A Brief Intro to Input Method Framework, Linux IME, and XIM

There are chances one need an input method editor (IME). For CJK users, supporting unicode and wide characters from Chinese, Japanese and Korean is not enough, since it only gives the display of their native languages, not the way of input. Western people, especially who can manage to type their characters and words directly from a standard keyboard, may not understand the need for such input facility, which could possibly be the reason why CJK support is usually added as an additional feature in the end of a software system.

Briefly speaking, imagine the case where English has more than 26 alphabets, far more than that, what would happen? Imagine a language with tens of thousands of basic alphabets (characters, or typographically, glyphs). How would you design the input stack of a computer system to let users input efficiently? Since we cannot introduce a "super" keyboard having thousands of keys, a better way is to try to "spell" each character by making a series of key strokes. So, inaccurately, if you do this in English, it is like you spend some time pressing the keys to get an "a" in the end. Or press more than five keys (probably 15 keys or more) to have "linux" shown up in your text editing software. This way, we only incur logarithmic time complexity to index a character in CJK space (thinking about looking up a word in an English dictionary by tracing the leading letters). Another good news is, using very basic statistical methods or advanced NLP effort, such way of making input can be fairly efficient in spite of multiple candidates given the same key press combination. The ambiguity comes from the fact that, many mainstream input methods of Asian languages use English alphabets (some language, such as Japanese, calls it "Romaji", related to old Romanian alphabets) to represent the pronunciation of a character. It is likely that, in some languages, for example Chinese, to have different characters or words spelled with the same sequence of alphabets. For example, both 「元音」("vowel") and 「原因」("reason") are spelled by "yuan yin" in pinyin scheme, the pronunciation notation standardized by government of China (mainland). Another scheme, zhuyin (or Mandarin Phonetic Symbols), advocated by Taiwan, is also used for users in that area.

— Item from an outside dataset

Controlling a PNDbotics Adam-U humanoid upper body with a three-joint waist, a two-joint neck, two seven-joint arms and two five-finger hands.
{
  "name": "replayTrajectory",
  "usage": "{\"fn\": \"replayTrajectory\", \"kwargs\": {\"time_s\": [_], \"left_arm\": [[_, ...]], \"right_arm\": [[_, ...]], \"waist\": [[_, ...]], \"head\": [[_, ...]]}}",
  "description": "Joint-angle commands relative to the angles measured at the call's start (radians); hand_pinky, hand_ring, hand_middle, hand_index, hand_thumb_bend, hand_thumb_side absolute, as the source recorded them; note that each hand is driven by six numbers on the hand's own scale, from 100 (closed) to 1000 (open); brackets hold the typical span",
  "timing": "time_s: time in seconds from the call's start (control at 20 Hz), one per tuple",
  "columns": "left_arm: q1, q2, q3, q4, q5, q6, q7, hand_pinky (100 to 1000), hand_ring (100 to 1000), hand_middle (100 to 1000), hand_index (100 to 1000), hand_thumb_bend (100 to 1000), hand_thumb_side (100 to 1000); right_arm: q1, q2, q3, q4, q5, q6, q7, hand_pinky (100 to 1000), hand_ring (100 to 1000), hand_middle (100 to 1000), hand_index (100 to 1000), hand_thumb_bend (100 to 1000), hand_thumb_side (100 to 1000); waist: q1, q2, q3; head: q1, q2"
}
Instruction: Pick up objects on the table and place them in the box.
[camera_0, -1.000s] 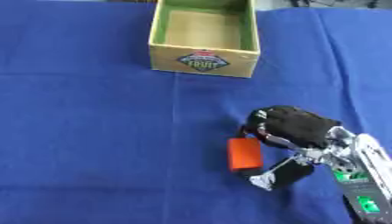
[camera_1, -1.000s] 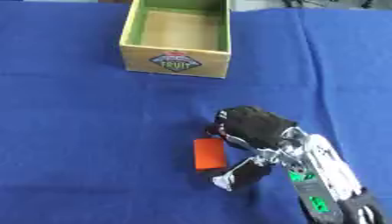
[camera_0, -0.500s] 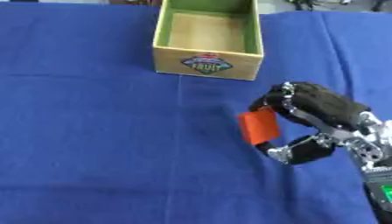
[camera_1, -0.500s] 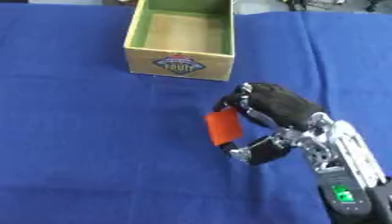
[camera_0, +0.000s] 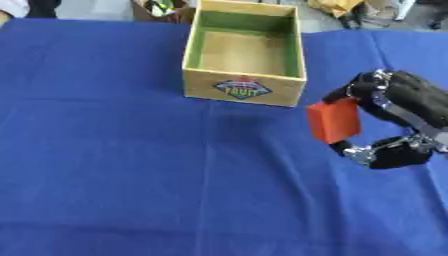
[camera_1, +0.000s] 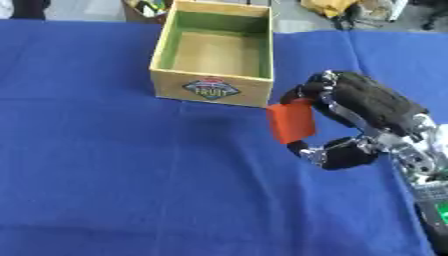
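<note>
While my right hand (camera_1: 367, 117) has its fingers (camera_1: 302, 95) and thumb pinched on the orange block (camera_1: 290, 123), just off the box's (camera_1: 213, 89) near right corner above the blue worktop (camera_1: 105, 175), I should carry it over the rim before releasing.

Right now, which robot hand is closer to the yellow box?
The right hand. It sits just right of the box, near its front corner, pinching an orange block between fingers and thumb. The left hand does not show in either view, so its place cannot be told.
</note>
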Motion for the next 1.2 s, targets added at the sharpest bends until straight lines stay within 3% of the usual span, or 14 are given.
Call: {"fn": "replayTrajectory", "kwargs": {"time_s": [0.05,0.3,0.7,1.2], "left_arm": [[0.001,0.009,-0.008,-0.019,0.001,-0.003,-0.008,240,317,418,733,100,1000],[-0.002,0.005,-0.013,-0.019,-0.001,-0.008,-0.018,238,316,417,733,100,1000],[-0.015,0.000,-0.022,-0.019,-0.005,-0.017,-0.038,233,312,416,734,100,1000],[-0.021,-0.001,-0.027,-0.019,-0.015,-0.034,-0.057,226,306,415,735,100,1000]], "right_arm": [[-0.024,-0.101,-0.027,-0.017,-0.052,0.035,-0.048,634,668,103,162,100,153],[-0.053,-0.196,-0.039,-0.017,-0.122,0.103,-0.119,632,667,100,158,100,149],[-0.147,-0.269,-0.039,0.034,-0.237,0.212,-0.233,628,657,100,157,100,150],[-0.269,-0.349,-0.016,0.226,-0.377,0.191,-0.374,626,655,100,159,100,157]], "waist": [[0.003,-0.012,0.005],[0.002,0.005,0.023],[-0.011,0.044,0.063],[-0.043,0.083,0.151]], "head": [[-0.026,-0.022],[-0.067,-0.022],[-0.127,-0.048],[-0.174,-0.096]]}}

The reader may have noticed the potential diversity of such input schemes or their implementations, input method editors (IMEs). So it is inevitable that an operating system, or a desktop environment needs to provide with a framework to support various kinds of IMEs. Unfortunately, the current situation of IME support in Linux is still a mess, according to my opinion, which will be introduced later. The reason for such a complicated scenario might be due to the fact that early stage of developing such software systems was done by mostly people who speak a language which can be typed without an IME. English was probably also the primary focus of language support during the development. So even if many devs from other non-latin based countries joined, they still used English to communicate, and there lacked some consensus of making a general framework to support their own languages. But just a wild guess by myself.

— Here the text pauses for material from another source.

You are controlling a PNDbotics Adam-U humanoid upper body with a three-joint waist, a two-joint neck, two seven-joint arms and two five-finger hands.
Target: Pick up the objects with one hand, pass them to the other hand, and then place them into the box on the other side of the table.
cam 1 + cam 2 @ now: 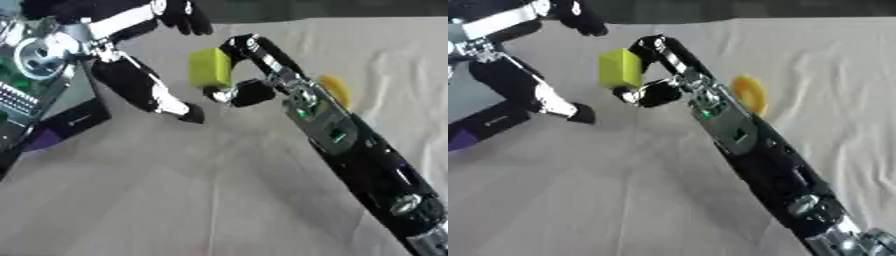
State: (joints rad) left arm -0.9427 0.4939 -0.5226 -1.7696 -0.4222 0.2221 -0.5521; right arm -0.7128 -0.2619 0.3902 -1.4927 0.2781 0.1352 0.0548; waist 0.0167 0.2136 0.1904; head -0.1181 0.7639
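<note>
Bench (175,200) was covered in a wrinkled beige cloth, its far edge meeting a dark background. Right arm entered from the lower right corner and reached diagonally toward the far middle of the bench. Right hand (249,75) had its fingers (241,45) and thumb curled round a yellow-green block (211,67), pinching it from the far and near sides; block was held above the cloth, upright, in the far-centre region. Left hand (131,75) came in from the far left corner, fingers spread and released, one fingertip (191,114) pointing down just beside the block's lower left, not touching it. A yellow rounded object (750,94) lay on the cloth behind the right wrist, partly hidden. A dark box (74,120) with purple beneath it sat at the left edge.
</note>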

In Linux, currently there are three major ways to get IME support from graphical interface: X Input Method (XIM), GTK IM module or QT IM module. These are three general IME frameworks which allow any IME implementation conforming to the given API. However, there are also some other applications claimed to be "input method framework", such fcitx and ibus. But in order to use either one, you are supposed to enable XIM or GTK/QT IM support for it. The confusion begins from here. There is no known article or documentation clarifies the different roles of an input software in this messy software stack. Usually people mix the concept of an IME framework with IME implementation that relies on such framework. My opinion is to regard fcitx/ibus as a secondary framework which behaves like a normal single IME to the old IME framework (XIM, QTK IM, QT IM) but offers the interface to support a bunch of actual input method implementations (rime, pinyin, anthy, etc). So they are like a transparent layer for current typical use, in the messy world of IME. I really wish there would be a general and canonical basic framework to unify IMEs and remove the unnecessarily layered and entangled implementation.

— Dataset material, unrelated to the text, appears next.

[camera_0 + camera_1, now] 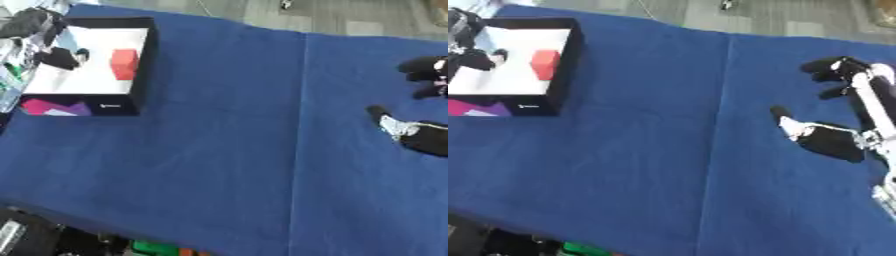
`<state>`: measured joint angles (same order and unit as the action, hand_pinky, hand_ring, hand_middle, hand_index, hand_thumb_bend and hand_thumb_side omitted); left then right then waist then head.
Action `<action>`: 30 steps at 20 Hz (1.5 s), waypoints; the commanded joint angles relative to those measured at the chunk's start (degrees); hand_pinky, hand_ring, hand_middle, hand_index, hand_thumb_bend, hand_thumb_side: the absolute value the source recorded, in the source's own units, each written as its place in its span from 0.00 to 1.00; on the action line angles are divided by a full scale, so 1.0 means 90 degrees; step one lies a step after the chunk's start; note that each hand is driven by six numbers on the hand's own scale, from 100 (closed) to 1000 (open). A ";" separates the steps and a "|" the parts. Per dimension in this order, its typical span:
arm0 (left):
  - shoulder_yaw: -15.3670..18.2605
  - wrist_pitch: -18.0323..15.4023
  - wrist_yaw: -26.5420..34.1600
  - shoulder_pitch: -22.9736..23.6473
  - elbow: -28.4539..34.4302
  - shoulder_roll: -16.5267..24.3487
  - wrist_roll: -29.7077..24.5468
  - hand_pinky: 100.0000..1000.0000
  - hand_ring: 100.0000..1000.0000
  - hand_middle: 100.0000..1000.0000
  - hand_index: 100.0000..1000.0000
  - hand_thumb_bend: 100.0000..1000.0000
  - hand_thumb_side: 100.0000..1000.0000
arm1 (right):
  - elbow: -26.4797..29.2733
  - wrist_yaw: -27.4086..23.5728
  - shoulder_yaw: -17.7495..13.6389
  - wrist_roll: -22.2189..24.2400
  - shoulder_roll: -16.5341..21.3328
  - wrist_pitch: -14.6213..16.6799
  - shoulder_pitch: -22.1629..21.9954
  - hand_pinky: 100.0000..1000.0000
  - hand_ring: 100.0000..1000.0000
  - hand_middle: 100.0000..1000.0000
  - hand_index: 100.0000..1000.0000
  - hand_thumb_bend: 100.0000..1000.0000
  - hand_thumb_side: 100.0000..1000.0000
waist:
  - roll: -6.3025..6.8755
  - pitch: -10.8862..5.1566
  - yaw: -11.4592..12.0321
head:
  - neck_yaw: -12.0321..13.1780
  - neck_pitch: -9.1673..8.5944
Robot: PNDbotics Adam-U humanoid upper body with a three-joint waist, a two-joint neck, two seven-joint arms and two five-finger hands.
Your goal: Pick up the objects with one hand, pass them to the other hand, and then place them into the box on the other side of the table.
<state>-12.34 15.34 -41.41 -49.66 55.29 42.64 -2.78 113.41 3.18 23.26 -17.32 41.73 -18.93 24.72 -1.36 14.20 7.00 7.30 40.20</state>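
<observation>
The table [227,150] is covered with a blue cloth with a straight seam running from 12 o'clock to 6 o'clock slightly right of centre.

A shallow rectangular box with black walls and a white floor [144,60] sits on the table at about 10 o'clock, near the far-left corner. Its near outer wall carries a magenta, purple and white printed panel. A red block [124,64] lies inside the box on the white floor, towards the right wall and apart from it. The rest of the cloth surface carries no loose objects.

The left hand [63,57] is black and is located over the left part of the box at about 10 o'clock. It shows as a dark shape above the white floor, with the arm entering from the upper-left corner. It is clear of the red block. Whether its fingers are open or curled cannot be determined from either view.

The right hand [833,70] is black and is located at about 3 o'clock, above the right part of the table. Its fingers are spread and relaxed, and they grip nothing. The silver-and-white forearm runs from the hand down towards the lower right edge. A second dark section of the same arm, with a pale patch, shows just below the hand.

Dark equipment with green and orange parts [149,247] shows past the near table edge at about 7 o'clock.
</observation>
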 commanded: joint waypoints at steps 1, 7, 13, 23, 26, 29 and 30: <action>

The rest of this blog post will introduce the basics of using XIM, a very old input method native to X11 (the spec is copyrighted 1993, 1994). Although some people think it is obsolete, there is no known convincing reason for not using it. As an IME framework, it provides with a pretty general interface to deal with various kinds of IME in a simple way (the core APIs are just a few). The only reason to abandon it and create another is the internal protocol is somehow convoluted. Taking the filter event as an example, the original specification is confusing, and not supposed to be that difficult. It is also obvious that the authors did not predict the typical usage of IME framework precisely at the time of building it, so there are some unnecessary freedom that nobody will likely get benefit from, and in the end, making it difficult to understand the internals. So with that being said, XIM might be convenient for application (text editors, terminals) devs, but painful for IME builders. Nevertheless, XIM is still very useful if you want to develop a pure X11 program without GTK/QT in your pocket, or deliberately do so. Since fcitx and ibus have decent legacy support for XIM, it is so far the best way to go for your X11 program.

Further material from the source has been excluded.